Bridging multiscale interfaces for developing ionically conductive high-voltage iron sulfate-containing sodium-based battery positive electrodes

Non-aqueous sodium-ion batteries (SiBs) are a viable electrochemical energy storage system for grid storage. However, the practical development of SiBs is hindered mainly by the sluggish kinetics and interfacial instability of positive-electrode active materials, such as polyanion-type iron-based sulfates, at high voltage. Here, to circumvent these issues, we proposed the multiscale interface engineering of Na(2.26)Fe(1.87)(SO(4))(3), where bulk heterostructure and exposed crystal plane were tuned to improve the Na-ion storage performance. Physicochemical characterizations and theoretical calculations suggested that the heterostructure of Na(6)Fe(SO(4))(4) phase facilitated ionic kinetics by densifying Na-ion migration channels and lowering energy barriers. The (11-2) plane of Na(2.26)Fe(1.87)(SO(4))(3) promoted the adsorption of the electrolyte solution ClO(4)(−) anions and fluoroethylene carbonate molecules, which formed an inorganic-rich Na-ion conductive interphase at the positive electrode.
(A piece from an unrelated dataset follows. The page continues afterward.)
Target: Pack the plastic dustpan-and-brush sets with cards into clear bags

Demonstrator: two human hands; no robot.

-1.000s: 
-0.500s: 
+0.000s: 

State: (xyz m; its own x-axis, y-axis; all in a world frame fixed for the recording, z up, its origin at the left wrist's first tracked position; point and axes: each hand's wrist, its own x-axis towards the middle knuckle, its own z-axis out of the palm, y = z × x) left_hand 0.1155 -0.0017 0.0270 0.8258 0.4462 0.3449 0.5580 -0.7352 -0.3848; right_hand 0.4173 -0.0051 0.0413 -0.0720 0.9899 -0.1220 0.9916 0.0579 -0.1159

When tested in combination with a presodiated FeS/carbon-based negative electrode in laboratory- scale single-layer pouch cell configuration, the Na(2.26)Fe(1.87)(SO(4))(3)-based positive electrode enables an initial discharge capacity of about 83.9 mAh g(−1), an average cell discharge voltage of 2.35 V and a specific capacity retention of around 97% after 40 cycles at 24 mA g(−1) and 25 °C.